販売戦略においては、全国に約1,000社の代理店網を構築しており、これらを通じて顧客のニーズを的確に把握し、製品開発へフィードバックする仕組みを確立しています。また、リサイクルシステムを構築しており、使用済み溶剤の回収・再利用を行うことで資源の有効活用と環境負荷低減の両立を図っています。

KPI

当連結会計年度における売上高は346億6百万円となり、前年同期比0.3%減となりました。一方で、原材料価格の下落や効率的な調達の推進、販売価格の是正により、営業利益は11億70百万円(同46.4%増)、経常利益は12億36百万円(同41.3%増)と大幅な増益を達成しています。

製品別では、単一溶剤類が最も高い比率を占めており、当期は51億40百万円の売上を計上しました。また、特殊シンナー類やラッカーシンナー類など、多岐にわたる品目において安定した販売実績を積み上げています。

成長ドライバー

成長の源泉として、既存分野における新規需要の獲得に加え、剥離剤や塩分低減剤、グリセリン関連製品といった高付加価値製品の市場投入に注力しています。特に環境規制への対応を見据えたVOCフリー・低減化などの技術開発を推進しており、顧客の多様な要望に応える体制を強化しています。

また、生産・物流面の合理化を通じて原材料価格や為替による影響を抑制し、収益基盤の安定化を図る戦略をとっています。越谷・兵庫の両工場において計画的な設備投資を行い、環境対応と生産性の向上を同時に追求することで、中長期的な競争力の維持を目指しています。

リスク

事業活動における主要なリスクとして、石油化学製品を主原料とするため、地政学リスクや為替の変動による原材料調達・価格への影響が挙げられます。これに対し、複数の取引先から購入を行うことで安定調達に取り組む体制を整えています。

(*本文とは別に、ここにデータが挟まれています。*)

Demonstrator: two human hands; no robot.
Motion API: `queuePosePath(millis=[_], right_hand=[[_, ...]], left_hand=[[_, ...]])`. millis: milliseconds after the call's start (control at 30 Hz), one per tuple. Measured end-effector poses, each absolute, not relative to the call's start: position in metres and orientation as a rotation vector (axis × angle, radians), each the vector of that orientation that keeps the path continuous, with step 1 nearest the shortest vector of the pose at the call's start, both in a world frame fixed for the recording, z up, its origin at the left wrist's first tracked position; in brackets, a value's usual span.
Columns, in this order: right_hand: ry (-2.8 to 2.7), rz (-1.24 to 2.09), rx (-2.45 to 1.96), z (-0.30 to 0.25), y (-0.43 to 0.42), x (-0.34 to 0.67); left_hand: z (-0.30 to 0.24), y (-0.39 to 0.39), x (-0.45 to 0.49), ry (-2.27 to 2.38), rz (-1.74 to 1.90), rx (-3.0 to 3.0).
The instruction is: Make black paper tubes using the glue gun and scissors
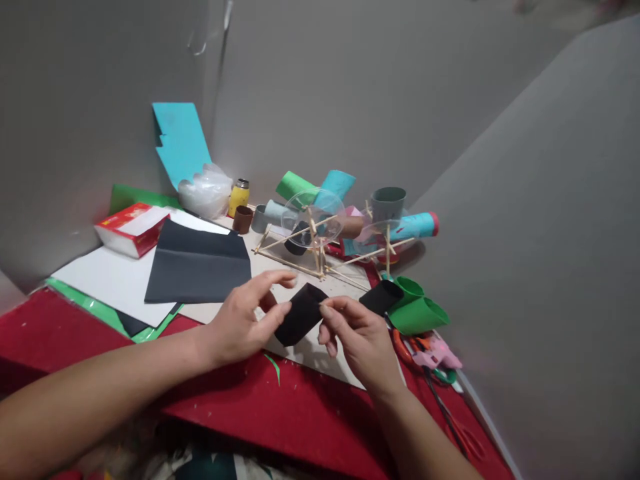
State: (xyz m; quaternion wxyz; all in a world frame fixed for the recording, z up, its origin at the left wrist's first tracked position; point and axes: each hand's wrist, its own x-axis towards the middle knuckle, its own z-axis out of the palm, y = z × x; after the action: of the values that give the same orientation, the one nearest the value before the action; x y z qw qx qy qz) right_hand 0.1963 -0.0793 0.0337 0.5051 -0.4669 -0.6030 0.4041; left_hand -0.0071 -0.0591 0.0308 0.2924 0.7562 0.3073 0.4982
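A thin green strip lies at seven o'clock from the black tube, on the red-covered bench. The right hand grasps the black tube near its upper rim, fingers pinched at three o'clock on it, the tube tilted above the pale board. At nine o'clock the left hand has its fingers loose and parted, the thumb at the tube's side; whether it touches, one cannot tell. At three o'clock, past the right hand, lie a second black cylinder and two green tubes. At ten o'clock lies a creased black sheet, a red box just beyond it. A stick frame stands toward twelve, a yellow jar at eleven.
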Motion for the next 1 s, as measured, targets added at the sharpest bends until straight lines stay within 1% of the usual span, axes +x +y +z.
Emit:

また、有機溶剤を取り扱う特性上、消防法や毒劇法などの法的規制に対する厳格な管理が必要です。さらに、災害時のリスク分散として拠点を東日本と西日本の2拠点に分散し、基幹システムもバックアップ体制を構築することで、事業継続性を高める対策を講じています。

競合

同社は有機溶剤のブレンド技術において高いシェアを維持しており、独自のノウハウに基づく製品開発で優位性を築いています。多品種少量生産に対応する高度な品質管理と、迅速な供給体制が競合に対する強みとなっています。

特に、顧客ごとにカスタマイズされたオーダーメイドの提供や、リサイクルシステムの構築といった付加価値の提供により、幅広い産業分野から高い信頼を獲得しています。広範な代理店ネットワークを基盤とした情報収集能力も、市場における独自のポジションを支える要素となっています。

バリュエーション

最新の市場データにおいて、同社の株価は1,846円となっており、時価総額は約87.8億円です。PERは9.88倍、PBRは0.50倍と算出されており、割安な水準で評価されています。

配当利回りは2.42%となっており、安定した経営基盤を背景とした投資判断の材料となります。これらの数値は、同社の強固な事業基盤と効率的な運営体制を反映しているものと考えられます。